Blogs Begin Getting Down to Business
Online journals are joining the ranks of traditional office applications.
Mark Broatch, Computerworld New Zealand
If you haven't noticed, Web logs are escaping the world of the opinionated scribbler in the wilderness and being taken up as a means to extend corporate intelligence gathering.
Blogs, as they're known, are no longer just an online epistolary sideline. They're joining traditional project collaboration tools like document management, whiteboards, e-mail, and other online meeting spaces, meaning team members within companies and outside can contribute regardless of location. Web log software aggregates unstructured information in a Web-publishable form, by time and topic, and XML can be used to embed links from a variety of information sources.
IM's Example
While most private bloggers use free or very cheap software to produce their Web logs (like Blogging.com, run by the Google-owned Pyra Labs, motto: "Push-button publishing for the people"), software vendors sniff a new market in the making. Techdirt, Traction Software, and others--including the usual software heavyweights--are building in things like enterprise-level security and management, as they are to another technology that started off life as a cult tool, instant messaging.

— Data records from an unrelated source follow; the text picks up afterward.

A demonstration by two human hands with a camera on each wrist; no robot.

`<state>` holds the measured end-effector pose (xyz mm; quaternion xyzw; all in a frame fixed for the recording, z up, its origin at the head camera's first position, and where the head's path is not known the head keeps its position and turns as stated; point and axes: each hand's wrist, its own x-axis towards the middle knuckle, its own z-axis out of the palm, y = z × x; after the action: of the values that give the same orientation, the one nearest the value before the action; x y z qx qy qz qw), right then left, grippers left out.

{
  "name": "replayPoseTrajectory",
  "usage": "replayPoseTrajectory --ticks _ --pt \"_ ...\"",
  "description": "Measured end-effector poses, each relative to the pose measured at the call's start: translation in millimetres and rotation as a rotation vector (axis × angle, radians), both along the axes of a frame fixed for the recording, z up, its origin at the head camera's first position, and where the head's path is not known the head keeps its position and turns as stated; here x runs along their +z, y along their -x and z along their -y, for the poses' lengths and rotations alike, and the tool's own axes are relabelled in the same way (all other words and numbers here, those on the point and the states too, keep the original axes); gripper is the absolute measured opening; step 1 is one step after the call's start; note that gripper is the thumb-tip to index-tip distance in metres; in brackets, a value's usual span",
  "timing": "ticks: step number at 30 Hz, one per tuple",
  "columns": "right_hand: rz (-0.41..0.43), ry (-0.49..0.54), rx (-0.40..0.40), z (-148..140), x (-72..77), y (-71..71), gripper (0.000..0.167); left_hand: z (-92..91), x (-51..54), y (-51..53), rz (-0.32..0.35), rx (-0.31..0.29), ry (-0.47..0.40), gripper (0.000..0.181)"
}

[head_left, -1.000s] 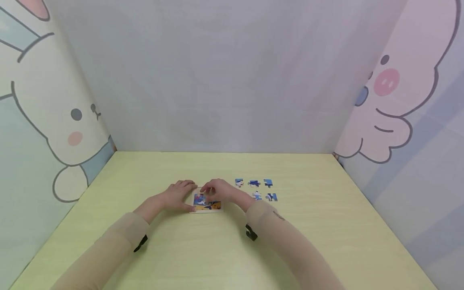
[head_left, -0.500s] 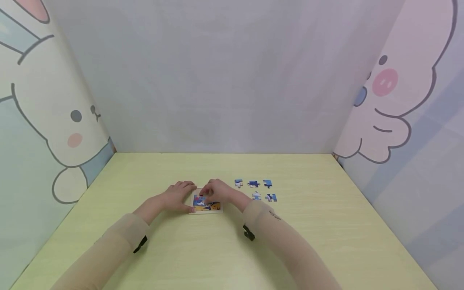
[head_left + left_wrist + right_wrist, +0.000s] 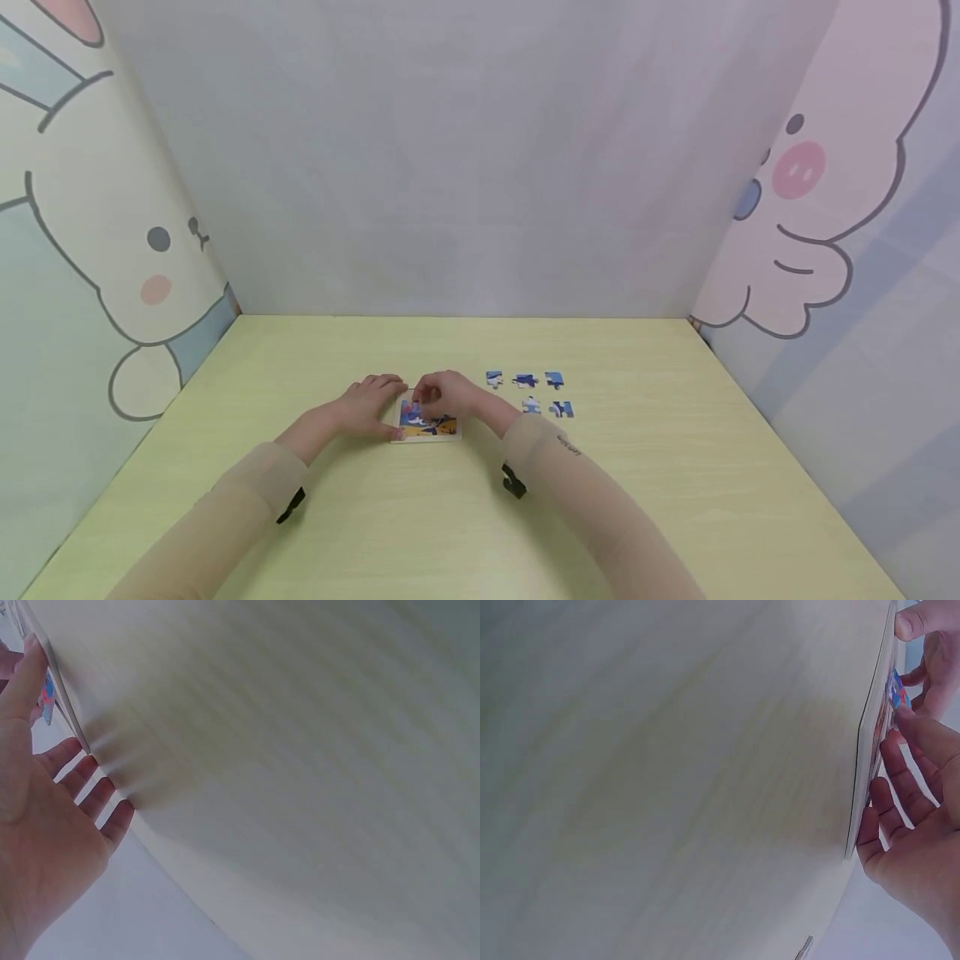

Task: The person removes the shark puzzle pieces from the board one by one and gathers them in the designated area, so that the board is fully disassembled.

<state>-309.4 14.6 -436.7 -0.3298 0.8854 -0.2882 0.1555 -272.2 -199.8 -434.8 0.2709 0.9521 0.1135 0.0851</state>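
yellow tabletop [image 3: 450,525] is meeting a grey far wall [image 3: 465,158] between cartoon panels [image 3: 112,225]; my right hand [image 3: 450,395] is pinching a puzzle piece [image 3: 900,691], my spread left hand [image 3: 367,406] touching the frame [image 3: 431,439].

From where I stand, the right hand [image 3: 452,395] hides the puzzle tray [image 3: 427,440] from about twelve to two o'clock, and its fingers mask part of the pinched piece [image 3: 900,691]. Lettering [image 3: 569,446] on the right sleeve [image 3: 600,508] is too small to read. The left wrist camera crops the left hand [image 3: 56,802] at eight o'clock; the right's clips an unclear sliver [image 3: 805,949] at five.
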Motion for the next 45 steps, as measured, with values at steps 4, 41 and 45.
replayPoseTrajectory --ticks 4,41,45 --pt "0.021 0.039 -0.021 1.6 0.6 -1.4 0.01 -0.6 -0.3 0.2 0.002 -0.003 0.0 0.087" --pt "0.018 0.114 -0.085 -31.3 18.4 4.1 0.011 -2.3 1.5 -1.2 -0.004 0.005 0.011 0.086" --pt "0.012 0.089 -0.069 -40.9 20.3 2.7 0.009 -1.1 0.6 -1.5 -0.007 0.009 0.017 0.086"
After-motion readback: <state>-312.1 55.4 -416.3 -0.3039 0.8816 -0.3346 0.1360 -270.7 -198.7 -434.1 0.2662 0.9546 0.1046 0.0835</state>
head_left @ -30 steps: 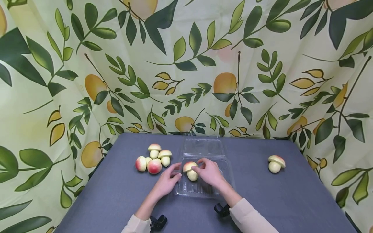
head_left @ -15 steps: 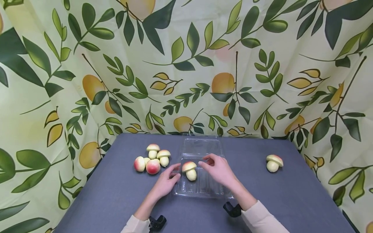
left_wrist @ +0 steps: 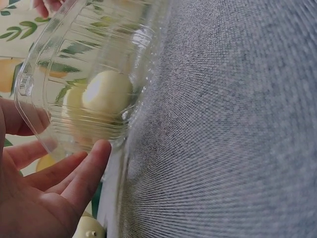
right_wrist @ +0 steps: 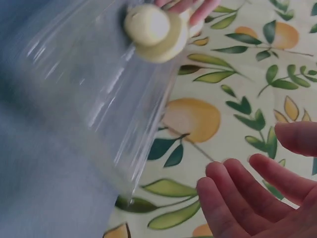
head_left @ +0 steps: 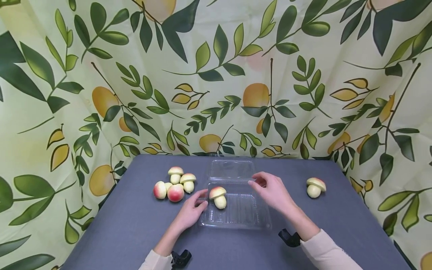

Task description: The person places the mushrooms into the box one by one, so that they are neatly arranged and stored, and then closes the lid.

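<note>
A toy mushroom [head_left: 218, 197] with a cream stem and a reddish cap lies in the left part of the clear plastic clamshell box [head_left: 248, 213], whose lid [head_left: 233, 169] is folded back. My left hand [head_left: 191, 210] is at the box's left side, fingers loosely extended. In the left wrist view its fingertips [left_wrist: 103, 147] rest against or very near the box wall; the mushroom shows through the plastic. My right hand [head_left: 272, 189] hovers over the box's right edge, holding nothing, its fingers [right_wrist: 247, 191] apart from the box in the right wrist view.
Several similar mushrooms [head_left: 188, 181] cluster on the dark grey table [head_left: 135, 228], left of the box. Another mushroom [head_left: 315, 187] stands alone at the right. A leaf-and-fruit patterned cloth [head_left: 216, 93] hangs behind the table.
My right hand has let go of the mushroom in the box and moved to the right, away from it. My left hand has stayed at the box's left side.
</note>
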Tool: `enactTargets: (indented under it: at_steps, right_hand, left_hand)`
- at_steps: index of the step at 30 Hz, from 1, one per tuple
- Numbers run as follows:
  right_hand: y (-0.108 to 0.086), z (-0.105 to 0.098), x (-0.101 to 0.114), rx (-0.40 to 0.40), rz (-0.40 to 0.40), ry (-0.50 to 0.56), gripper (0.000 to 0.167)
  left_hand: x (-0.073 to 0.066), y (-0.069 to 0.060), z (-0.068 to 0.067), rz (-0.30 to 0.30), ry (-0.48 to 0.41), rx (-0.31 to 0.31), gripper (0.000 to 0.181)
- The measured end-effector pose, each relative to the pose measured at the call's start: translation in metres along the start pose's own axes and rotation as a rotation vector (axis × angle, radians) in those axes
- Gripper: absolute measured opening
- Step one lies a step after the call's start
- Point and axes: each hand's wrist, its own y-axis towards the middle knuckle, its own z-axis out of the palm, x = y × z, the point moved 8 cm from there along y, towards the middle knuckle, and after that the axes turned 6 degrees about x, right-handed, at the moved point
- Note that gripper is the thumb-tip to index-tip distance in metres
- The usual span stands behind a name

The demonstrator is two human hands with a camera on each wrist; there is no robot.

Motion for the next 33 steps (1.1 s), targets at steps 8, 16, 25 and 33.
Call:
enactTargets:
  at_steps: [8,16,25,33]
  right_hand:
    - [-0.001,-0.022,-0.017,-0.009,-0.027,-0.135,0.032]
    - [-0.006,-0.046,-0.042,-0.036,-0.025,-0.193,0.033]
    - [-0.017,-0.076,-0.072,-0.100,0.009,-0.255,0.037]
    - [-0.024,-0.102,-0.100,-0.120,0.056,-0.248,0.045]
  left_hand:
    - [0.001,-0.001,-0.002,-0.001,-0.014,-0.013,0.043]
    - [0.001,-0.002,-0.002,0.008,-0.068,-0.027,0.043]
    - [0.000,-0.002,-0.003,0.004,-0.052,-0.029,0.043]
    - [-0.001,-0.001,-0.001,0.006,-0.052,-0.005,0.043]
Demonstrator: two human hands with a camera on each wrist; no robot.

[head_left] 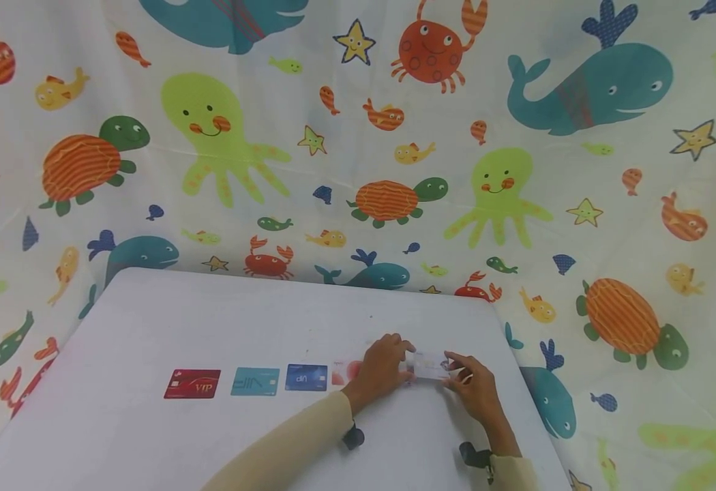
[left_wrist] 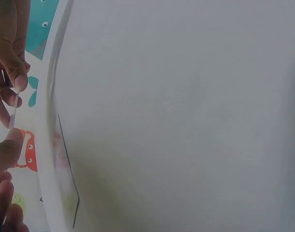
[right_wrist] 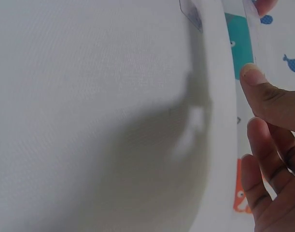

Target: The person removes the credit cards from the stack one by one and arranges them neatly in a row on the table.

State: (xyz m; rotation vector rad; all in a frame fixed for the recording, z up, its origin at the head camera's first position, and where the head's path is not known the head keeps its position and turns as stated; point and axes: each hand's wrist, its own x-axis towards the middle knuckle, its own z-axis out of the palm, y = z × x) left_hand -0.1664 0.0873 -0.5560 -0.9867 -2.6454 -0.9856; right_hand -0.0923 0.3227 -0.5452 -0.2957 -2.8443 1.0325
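Note:
A pale, whitish card [head_left: 430,365] is held by its two short ends between my hands, off the table. My left hand [head_left: 382,365] pinches its left end, and my right hand [head_left: 476,389] pinches the right end. In the left wrist view the card [left_wrist: 14,111] appears nearly edge-on between both hands. The right wrist view shows my right thumb [right_wrist: 253,75] against the card's edge. Beside my left hand lies a pink-and-white card [head_left: 344,372], partly covered by that hand. A pinkish card [left_wrist: 65,169] also shows on the table in the left wrist view.
To the left, in a row on the white table [head_left: 241,320], lie a red VIP card [head_left: 192,384], a teal card [head_left: 255,382] and a blue VIP card [head_left: 305,378]. A curtain [head_left: 346,157] printed with sea animals hangs behind the table.

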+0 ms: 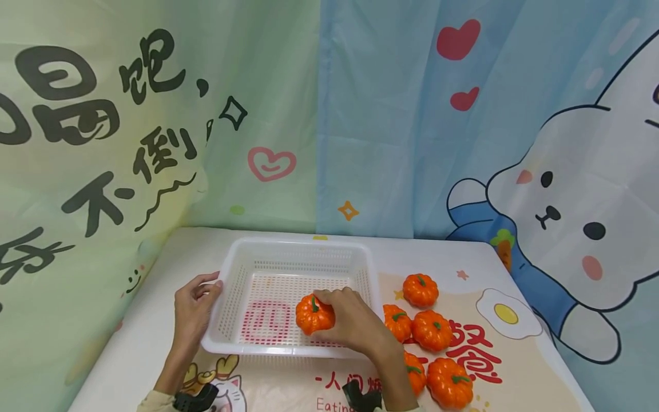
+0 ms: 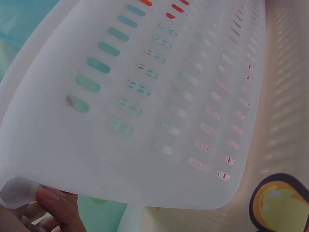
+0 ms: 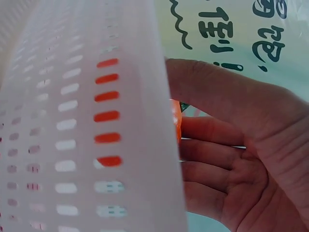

Those known for their professional opinions are even letting their pundits into the act, such as the analysts at Jupiter Research. Another plus: Journalistic blogs like Instapundit.com and Talkingpointmemo.com often have more time and patience than mainstream media to investigate stories, disgraced U.S. senator Trent Lott's segregationist views being a case in point. Those like Slashdot.org provide a public forum for debate and public haranguing.
It's all part of the much-vaunted move to total knowledge management.
Getting Personal
And why do people blog? Longtime New Zealand pundit Russell Brown moved his Hard News radio slot to the Web last year, in the form of www.publicaddress.net. The site, created by Webmedia cast-offs Cactuslab, offers the diary-like entries of six writers.
Brown says the idea isn't new, with linked journals being around since the beginning of the Web, but acknowledges they have captured the zeitgeist. They allow comment, and linking to the research behind it.
"For a Web log to work, it has to be personal--and that presents a challenge to businesses and other organizations used to speaking with a corporate voice," says Brown.
"It's interesting that while the BBC is encouraging its war reporters to blog, CNN has told its people to stop.
"Some businesses see it as not only harmless but beneficial: There is a growing collection of blogs by Microsoft staffers, for instance. They don't give away any company secrets--far from it--but their presence does humanize the company, which has to be good," he says.